WHAT YOU WILL DO: In the entries below, which lines run from the one containing "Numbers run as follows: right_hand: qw" to the one containing "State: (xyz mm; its"? Copy exactly those lines, ends included, and no others.
•••
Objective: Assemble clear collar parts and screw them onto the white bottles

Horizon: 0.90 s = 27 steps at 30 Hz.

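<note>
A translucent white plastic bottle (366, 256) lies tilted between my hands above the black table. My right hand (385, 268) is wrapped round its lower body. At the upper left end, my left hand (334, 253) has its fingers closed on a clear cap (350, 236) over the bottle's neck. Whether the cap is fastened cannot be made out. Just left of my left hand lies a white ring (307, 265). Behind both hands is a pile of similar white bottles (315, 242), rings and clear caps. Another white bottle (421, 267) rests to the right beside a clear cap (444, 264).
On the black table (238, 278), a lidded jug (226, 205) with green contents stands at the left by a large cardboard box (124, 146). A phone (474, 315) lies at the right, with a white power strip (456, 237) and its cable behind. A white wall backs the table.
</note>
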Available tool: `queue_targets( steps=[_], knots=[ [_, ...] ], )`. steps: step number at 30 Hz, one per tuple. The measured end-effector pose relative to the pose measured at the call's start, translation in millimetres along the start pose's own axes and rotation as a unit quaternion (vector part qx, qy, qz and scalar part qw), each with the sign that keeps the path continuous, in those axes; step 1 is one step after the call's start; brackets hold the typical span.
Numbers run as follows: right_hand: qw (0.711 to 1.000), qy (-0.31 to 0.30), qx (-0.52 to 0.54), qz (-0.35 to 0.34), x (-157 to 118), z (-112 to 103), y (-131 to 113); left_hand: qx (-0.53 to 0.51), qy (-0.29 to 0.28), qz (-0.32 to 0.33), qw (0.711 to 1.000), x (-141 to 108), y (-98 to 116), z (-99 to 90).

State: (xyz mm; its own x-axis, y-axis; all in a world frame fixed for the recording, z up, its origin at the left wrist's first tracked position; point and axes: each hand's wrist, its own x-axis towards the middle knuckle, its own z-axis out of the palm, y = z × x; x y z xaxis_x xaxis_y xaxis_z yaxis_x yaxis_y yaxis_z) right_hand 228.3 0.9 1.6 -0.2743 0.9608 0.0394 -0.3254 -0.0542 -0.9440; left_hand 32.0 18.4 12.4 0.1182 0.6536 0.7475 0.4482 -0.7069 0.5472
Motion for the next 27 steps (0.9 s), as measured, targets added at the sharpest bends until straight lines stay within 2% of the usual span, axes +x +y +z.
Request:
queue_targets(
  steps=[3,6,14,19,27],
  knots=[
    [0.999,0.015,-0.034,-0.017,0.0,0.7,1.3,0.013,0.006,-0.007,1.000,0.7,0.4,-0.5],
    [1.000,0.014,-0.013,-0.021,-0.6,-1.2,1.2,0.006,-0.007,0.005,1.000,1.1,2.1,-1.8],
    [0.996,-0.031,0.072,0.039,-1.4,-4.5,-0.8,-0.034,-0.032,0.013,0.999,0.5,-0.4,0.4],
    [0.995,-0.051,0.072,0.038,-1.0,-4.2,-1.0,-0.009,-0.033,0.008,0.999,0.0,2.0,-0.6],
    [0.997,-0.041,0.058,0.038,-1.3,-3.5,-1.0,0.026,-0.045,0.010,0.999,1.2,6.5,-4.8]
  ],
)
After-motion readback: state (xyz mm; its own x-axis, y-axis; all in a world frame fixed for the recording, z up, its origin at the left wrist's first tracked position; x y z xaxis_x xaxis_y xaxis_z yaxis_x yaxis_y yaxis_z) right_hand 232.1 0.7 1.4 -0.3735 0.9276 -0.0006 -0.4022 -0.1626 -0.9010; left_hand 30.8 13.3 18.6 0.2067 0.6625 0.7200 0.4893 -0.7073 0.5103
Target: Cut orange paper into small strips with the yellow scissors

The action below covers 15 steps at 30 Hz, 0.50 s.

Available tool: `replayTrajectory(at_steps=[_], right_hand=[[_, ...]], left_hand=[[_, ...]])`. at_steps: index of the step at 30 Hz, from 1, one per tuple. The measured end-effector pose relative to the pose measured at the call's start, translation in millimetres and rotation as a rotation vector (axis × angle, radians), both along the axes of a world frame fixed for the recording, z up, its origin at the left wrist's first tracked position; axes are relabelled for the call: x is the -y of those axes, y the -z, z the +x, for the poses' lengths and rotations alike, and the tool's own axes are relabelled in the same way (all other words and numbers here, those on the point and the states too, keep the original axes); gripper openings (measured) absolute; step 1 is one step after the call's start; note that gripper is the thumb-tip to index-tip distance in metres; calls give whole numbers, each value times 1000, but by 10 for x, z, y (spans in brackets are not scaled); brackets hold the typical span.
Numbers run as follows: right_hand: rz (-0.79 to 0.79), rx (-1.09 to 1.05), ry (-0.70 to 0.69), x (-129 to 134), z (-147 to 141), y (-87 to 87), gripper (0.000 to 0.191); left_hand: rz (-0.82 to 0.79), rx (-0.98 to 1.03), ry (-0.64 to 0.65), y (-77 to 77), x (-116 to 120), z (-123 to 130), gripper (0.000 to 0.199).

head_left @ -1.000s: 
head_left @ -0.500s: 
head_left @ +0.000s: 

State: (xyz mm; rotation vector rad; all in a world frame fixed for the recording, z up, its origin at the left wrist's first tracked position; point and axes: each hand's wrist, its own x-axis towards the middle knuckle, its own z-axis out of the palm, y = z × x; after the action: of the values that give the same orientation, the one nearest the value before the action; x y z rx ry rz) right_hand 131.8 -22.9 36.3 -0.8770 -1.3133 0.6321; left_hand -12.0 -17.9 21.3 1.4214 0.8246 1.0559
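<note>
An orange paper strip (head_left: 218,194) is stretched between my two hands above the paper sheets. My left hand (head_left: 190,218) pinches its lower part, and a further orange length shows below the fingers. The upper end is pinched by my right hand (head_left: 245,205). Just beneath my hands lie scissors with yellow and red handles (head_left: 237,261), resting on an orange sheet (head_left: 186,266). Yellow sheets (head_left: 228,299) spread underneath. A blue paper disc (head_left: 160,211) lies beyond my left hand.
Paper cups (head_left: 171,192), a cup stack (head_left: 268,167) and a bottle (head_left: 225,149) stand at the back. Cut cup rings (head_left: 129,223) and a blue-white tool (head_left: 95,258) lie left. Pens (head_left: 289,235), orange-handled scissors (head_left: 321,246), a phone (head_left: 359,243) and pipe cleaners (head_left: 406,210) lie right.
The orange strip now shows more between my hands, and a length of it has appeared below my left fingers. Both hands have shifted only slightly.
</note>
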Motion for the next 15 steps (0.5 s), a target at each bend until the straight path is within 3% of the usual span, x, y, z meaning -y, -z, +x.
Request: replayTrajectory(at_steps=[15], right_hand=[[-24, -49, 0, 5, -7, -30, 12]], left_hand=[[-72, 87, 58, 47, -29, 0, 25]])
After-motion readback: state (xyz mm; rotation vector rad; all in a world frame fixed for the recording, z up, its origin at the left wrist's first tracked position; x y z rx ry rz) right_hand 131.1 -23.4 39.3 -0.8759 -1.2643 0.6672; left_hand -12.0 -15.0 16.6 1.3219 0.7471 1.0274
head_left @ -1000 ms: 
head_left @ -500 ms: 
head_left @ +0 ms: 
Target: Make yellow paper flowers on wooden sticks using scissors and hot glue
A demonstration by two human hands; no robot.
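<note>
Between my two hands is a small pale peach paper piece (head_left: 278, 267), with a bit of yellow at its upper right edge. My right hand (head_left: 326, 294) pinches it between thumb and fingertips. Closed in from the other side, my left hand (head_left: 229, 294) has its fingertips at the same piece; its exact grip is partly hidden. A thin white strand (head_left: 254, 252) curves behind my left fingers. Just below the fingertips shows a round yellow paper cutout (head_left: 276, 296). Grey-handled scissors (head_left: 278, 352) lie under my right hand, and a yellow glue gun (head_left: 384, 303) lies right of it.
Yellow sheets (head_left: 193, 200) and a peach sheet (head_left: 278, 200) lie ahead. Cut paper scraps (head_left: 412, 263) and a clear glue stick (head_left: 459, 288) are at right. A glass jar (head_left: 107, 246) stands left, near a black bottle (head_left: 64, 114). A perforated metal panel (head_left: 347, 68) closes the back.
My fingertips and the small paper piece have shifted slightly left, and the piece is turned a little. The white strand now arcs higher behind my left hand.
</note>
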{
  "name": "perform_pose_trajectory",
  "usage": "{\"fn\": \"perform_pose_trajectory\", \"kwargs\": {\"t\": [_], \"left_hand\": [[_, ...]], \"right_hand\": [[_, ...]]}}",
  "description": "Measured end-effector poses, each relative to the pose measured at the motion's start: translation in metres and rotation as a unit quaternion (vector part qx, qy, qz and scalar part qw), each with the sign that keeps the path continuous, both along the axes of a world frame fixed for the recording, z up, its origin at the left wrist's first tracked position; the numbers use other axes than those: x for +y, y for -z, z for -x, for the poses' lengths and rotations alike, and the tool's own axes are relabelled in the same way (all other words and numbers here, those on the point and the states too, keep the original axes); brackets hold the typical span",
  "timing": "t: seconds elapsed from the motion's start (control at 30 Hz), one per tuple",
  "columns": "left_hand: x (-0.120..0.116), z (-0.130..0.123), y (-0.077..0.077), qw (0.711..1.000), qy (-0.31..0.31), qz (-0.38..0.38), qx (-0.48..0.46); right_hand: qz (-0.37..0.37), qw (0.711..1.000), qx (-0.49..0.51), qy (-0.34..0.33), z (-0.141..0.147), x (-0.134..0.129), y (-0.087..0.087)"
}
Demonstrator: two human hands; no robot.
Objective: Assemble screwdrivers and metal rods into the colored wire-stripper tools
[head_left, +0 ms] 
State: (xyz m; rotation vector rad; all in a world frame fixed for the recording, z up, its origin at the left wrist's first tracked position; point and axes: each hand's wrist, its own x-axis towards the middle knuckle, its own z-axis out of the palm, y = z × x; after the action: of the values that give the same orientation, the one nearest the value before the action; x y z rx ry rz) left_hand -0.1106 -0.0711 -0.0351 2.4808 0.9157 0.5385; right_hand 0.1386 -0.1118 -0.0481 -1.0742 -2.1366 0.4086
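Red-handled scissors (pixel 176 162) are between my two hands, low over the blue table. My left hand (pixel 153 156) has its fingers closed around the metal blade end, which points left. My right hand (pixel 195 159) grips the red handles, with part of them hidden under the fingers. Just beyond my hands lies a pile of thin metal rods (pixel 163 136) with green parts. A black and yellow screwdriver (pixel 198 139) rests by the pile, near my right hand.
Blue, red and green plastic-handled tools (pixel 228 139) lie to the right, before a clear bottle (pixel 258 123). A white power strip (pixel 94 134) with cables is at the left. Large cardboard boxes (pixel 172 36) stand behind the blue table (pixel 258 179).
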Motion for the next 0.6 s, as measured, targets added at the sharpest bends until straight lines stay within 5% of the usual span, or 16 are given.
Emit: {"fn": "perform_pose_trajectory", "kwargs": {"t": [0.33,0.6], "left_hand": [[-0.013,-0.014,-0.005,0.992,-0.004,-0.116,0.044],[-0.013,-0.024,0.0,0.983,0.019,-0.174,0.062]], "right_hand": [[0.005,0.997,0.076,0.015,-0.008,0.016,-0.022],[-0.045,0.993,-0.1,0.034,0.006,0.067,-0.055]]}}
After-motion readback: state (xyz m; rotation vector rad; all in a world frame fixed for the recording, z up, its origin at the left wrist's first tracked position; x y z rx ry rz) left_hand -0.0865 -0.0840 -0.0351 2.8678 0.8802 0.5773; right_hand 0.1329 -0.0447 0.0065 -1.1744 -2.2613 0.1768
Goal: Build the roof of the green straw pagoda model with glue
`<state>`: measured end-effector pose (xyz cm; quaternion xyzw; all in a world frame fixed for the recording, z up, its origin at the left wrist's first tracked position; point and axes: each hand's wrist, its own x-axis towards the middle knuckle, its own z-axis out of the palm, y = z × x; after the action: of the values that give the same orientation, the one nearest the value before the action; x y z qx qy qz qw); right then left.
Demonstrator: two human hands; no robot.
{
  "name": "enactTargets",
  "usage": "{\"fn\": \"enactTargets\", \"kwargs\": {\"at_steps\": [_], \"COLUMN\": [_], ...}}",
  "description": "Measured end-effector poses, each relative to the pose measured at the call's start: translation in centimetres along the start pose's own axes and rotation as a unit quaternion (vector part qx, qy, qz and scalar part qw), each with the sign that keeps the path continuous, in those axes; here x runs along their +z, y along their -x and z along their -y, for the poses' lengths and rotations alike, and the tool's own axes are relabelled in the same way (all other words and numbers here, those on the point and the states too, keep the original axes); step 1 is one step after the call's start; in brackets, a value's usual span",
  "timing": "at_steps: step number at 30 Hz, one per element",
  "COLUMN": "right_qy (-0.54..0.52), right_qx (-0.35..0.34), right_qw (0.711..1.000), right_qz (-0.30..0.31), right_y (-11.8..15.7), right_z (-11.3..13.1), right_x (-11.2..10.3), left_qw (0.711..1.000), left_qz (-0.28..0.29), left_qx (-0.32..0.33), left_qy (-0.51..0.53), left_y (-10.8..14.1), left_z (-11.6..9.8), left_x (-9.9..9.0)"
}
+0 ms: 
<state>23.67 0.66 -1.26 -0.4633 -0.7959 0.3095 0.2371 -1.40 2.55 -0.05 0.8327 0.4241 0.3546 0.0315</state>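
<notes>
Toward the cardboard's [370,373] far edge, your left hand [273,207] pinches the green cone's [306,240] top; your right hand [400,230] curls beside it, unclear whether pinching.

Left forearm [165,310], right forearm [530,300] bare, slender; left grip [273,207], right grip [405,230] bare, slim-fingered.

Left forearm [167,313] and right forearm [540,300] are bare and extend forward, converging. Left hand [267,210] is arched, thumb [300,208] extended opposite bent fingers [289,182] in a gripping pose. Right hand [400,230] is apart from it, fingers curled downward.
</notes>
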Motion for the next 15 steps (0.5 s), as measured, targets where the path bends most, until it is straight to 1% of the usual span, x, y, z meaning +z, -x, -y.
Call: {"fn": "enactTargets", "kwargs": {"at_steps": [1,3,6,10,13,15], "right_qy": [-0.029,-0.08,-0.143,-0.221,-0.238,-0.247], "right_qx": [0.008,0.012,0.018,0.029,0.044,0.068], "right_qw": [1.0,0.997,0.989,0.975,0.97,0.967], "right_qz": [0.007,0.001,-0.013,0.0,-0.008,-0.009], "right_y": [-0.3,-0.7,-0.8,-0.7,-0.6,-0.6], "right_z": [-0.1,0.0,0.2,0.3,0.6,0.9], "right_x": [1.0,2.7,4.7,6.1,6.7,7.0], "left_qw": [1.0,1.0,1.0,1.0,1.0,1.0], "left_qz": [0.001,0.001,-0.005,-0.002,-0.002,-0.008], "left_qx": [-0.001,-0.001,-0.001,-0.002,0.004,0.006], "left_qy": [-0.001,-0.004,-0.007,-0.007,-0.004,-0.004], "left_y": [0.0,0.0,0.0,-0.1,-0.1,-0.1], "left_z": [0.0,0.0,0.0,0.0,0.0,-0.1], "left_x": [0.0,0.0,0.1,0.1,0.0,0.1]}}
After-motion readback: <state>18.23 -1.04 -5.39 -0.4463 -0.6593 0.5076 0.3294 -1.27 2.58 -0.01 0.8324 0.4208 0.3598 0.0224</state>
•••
WRITTEN RESPONSE:
Numbers run as follows: right_hand: qw (0.711 to 1.000), qy (-0.31 to 0.30), qx (-0.52 to 0.54), qz (-0.35 to 0.34), x (-157 to 118), z (-112 to 103), y (-131 to 113); left_hand: qx (-0.53 to 0.51), qy (-0.29 to 0.28), qz (-0.32 to 0.33), qw (0.711 to 1.000), x (-141 to 108), y (-98 to 116), z (-99 to 90).

State: (xyz mm; its own x-axis, y-axis; all in a world frame fixed for the recording, z up, its origin at the left wrist's first tracked position; point and axes: each hand's wrist, its own x-axis towards the middle knuckle, its own z-axis out of the palm, y = z × x; x y z xaxis_x xaxis_y xaxis_z yaxis_x yaxis_y yaxis_z) right_hand 228.3 0.9 1.6 -0.2743 0.9608 0.0394 -0.3254 -0.0542 -0.9440; left_hand 32.0 18.4 12.4 0.1182 0.6536 0.7475 0.4482 -0.7069 0.5472

No more is needed for this exercise.